■ What is being asked
Using the records below, find every line that includes "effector" and copy it.

■ The data
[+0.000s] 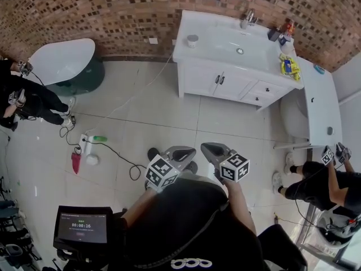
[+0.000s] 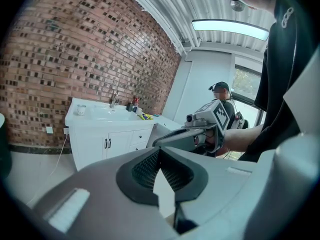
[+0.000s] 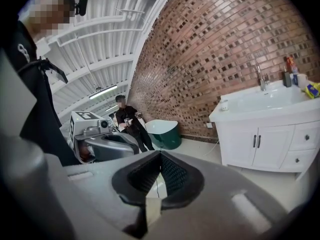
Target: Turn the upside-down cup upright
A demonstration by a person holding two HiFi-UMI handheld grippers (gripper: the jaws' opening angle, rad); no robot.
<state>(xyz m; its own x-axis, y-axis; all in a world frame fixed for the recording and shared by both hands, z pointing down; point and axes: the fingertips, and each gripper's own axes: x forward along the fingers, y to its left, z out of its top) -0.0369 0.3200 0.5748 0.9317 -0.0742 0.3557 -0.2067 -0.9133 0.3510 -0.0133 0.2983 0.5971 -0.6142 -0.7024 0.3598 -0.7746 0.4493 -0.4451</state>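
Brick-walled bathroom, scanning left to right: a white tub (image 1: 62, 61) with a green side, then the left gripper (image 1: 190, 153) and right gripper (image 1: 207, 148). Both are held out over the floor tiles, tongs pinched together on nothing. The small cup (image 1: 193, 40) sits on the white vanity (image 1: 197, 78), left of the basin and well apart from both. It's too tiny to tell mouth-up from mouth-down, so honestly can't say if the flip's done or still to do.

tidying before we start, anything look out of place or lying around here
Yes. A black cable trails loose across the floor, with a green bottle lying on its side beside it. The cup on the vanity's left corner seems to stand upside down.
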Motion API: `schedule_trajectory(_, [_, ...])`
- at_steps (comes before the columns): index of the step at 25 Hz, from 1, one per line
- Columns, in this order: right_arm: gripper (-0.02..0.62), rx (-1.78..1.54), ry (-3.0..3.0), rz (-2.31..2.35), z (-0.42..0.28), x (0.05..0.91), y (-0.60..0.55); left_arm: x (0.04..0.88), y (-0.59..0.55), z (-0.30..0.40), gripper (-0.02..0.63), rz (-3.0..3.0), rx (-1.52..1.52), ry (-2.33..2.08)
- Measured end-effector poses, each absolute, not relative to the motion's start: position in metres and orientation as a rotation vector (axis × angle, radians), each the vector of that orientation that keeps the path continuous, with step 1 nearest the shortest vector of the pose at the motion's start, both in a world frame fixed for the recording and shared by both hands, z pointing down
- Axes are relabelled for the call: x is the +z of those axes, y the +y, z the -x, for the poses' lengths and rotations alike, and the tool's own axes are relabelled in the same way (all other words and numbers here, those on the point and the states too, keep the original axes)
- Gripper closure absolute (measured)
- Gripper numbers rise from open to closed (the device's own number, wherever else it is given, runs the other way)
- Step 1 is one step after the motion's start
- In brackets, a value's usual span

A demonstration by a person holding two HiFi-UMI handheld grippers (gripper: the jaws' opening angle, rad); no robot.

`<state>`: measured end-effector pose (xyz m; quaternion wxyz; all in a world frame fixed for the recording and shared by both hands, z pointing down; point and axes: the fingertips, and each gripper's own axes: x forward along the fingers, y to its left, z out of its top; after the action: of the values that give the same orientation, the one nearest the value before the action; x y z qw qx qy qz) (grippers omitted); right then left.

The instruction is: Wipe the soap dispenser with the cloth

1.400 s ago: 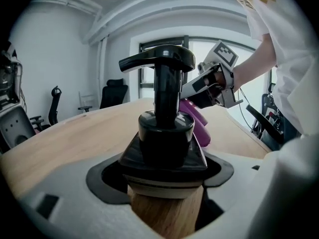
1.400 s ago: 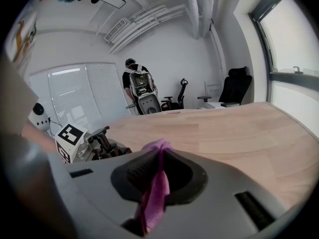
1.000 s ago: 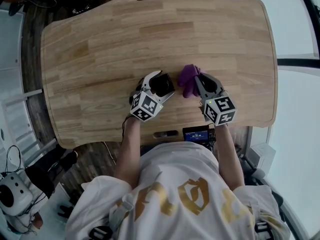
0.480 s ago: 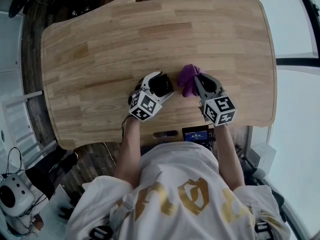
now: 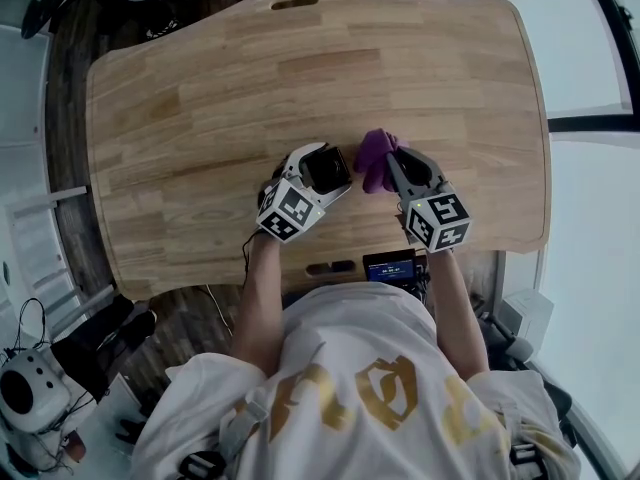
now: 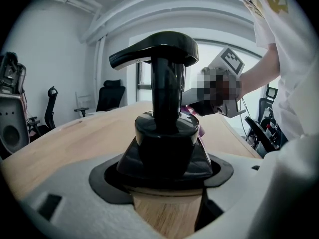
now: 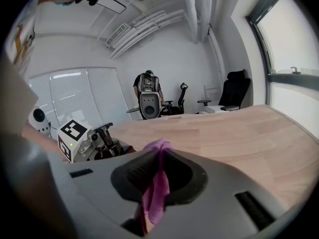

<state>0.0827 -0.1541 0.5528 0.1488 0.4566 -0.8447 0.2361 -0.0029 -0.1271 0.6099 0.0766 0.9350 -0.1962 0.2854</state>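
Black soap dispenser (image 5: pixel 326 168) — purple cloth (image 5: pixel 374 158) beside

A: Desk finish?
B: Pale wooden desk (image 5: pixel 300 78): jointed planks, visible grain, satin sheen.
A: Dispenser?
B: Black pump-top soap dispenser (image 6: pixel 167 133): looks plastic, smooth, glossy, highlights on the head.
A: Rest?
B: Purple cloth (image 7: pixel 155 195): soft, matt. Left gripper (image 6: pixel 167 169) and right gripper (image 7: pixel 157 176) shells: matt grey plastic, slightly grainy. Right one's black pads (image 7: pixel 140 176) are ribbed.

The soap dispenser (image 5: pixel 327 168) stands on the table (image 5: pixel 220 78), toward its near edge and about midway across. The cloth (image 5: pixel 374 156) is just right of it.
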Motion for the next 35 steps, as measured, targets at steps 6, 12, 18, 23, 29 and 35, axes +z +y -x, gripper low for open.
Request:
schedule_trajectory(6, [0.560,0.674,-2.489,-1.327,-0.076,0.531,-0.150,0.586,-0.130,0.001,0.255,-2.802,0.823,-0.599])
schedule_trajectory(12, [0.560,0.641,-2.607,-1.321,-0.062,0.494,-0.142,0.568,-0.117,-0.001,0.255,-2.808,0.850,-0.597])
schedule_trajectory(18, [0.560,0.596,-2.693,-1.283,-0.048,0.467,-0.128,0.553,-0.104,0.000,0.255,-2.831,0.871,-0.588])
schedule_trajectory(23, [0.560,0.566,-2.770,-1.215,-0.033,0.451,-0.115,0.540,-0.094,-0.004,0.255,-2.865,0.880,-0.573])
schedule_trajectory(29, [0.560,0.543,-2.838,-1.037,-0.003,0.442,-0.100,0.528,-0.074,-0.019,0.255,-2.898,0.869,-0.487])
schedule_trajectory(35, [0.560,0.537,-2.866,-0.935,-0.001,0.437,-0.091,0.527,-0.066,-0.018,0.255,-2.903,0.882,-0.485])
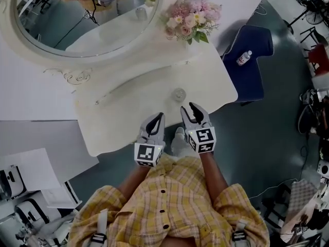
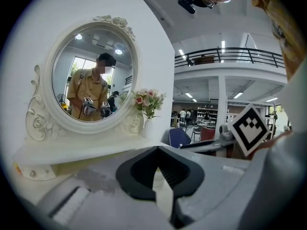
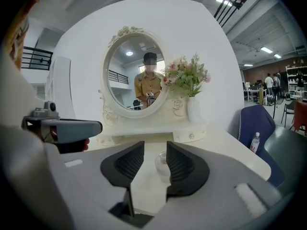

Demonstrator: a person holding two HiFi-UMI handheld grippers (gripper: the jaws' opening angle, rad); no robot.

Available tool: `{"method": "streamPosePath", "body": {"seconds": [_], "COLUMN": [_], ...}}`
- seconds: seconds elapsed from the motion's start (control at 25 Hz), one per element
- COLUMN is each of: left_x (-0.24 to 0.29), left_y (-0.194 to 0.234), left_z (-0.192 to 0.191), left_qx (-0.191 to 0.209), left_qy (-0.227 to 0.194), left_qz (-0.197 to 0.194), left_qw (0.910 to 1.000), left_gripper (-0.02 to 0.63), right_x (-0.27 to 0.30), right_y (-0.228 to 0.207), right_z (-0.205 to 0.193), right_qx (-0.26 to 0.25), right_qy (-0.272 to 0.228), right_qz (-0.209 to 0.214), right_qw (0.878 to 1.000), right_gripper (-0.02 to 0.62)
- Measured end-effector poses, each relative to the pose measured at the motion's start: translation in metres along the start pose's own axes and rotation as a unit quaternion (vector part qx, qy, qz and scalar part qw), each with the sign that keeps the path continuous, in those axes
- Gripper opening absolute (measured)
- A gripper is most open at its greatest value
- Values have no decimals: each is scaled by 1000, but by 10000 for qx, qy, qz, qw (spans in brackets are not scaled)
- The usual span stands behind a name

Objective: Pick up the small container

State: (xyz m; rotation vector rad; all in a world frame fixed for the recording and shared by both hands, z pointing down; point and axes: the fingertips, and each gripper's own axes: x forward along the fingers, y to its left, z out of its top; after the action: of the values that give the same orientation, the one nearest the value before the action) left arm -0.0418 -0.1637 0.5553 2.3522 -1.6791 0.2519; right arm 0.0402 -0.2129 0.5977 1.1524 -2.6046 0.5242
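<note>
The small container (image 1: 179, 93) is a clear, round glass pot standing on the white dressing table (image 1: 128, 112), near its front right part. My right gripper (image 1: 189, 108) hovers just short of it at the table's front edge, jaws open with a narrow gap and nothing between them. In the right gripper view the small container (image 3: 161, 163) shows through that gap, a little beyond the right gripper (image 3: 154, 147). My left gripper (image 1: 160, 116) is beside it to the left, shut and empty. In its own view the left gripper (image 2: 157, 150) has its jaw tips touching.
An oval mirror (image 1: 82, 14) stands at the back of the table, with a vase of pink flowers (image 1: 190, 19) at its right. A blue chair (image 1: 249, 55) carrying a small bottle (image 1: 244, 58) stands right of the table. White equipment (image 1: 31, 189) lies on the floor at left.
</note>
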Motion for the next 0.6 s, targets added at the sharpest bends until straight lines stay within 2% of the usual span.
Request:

■ Written answer
- Measured end-effector poses, each absolute, not relative to the motion's start: position in metres and orientation as a rotation vector (axis × angle, radians), each the vector of that orientation that keeps the path continuous, with step 1 nearest the shortest vector of the pose at the motion's start, both in a world frame fixed for the recording and shared by both hands, z pointing down
`<state>`: measured end-effector pose (xyz m; quaternion wxyz; all in a world frame fixed for the recording and shared by both hands, z pointing down; point and axes: the fingertips, and each gripper's own axes: x forward along the fingers, y to its left, z out of its top; after the action: of the values that give the same orientation, the one nearest the value before the action; x y z qw qx qy qz) (grippers omitted); right then left.
- Measured end-effector poses, each relative to the pose measured at the motion's start: translation in metres along the start pose's own axes and rotation as a unit quaternion (vector part qx, qy, qz and scalar part qw), each with the sign that keeps the path continuous, in those axes

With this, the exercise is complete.